> **What the task asks**: Starting from the first line, transcribe the whole listing exactly.

> **Data shown**:
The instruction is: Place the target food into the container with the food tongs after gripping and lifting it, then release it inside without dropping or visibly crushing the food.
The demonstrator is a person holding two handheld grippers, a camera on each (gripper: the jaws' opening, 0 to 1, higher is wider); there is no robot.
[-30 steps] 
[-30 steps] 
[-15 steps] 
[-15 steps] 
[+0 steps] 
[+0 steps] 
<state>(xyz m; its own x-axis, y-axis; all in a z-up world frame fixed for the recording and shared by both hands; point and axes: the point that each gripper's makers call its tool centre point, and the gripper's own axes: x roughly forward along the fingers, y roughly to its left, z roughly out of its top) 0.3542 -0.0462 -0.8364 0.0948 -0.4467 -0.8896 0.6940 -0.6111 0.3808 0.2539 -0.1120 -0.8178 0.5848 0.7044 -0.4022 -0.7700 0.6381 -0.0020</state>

> **Response**:
The instruction is: Place the target food into the container with the food tongs after gripping and lifting it, then release it inside without dropping or visibly crushing the food.
The demonstrator is a person holding two handheld grippers, a camera on each (gripper: the jaws' opening, 0 to 1, higher is wider); there is no robot.
[-30 steps] 
[-30 steps] 
[-15 steps] 
[-15 steps] 
[+0 steps] 
[+0 steps] 
<state>(xyz m; its own x-axis, y-axis; all in a z-up world frame fixed for the recording and shared by both hands; point and axes: the point that each gripper's makers call its tool centre point, and the gripper's own axes: x roughly forward along the fingers, y roughly to its left, z roughly out of its top) 0.3542 -0.0462 -0.8364 0.0948 -0.4467 -0.8896 0.6940 -0.6111 0.3808 0.2539 -0.1120 -0.8178 0.5848 0.7044 -0.4022 -0.7700 0.6381 -0.0020</state>

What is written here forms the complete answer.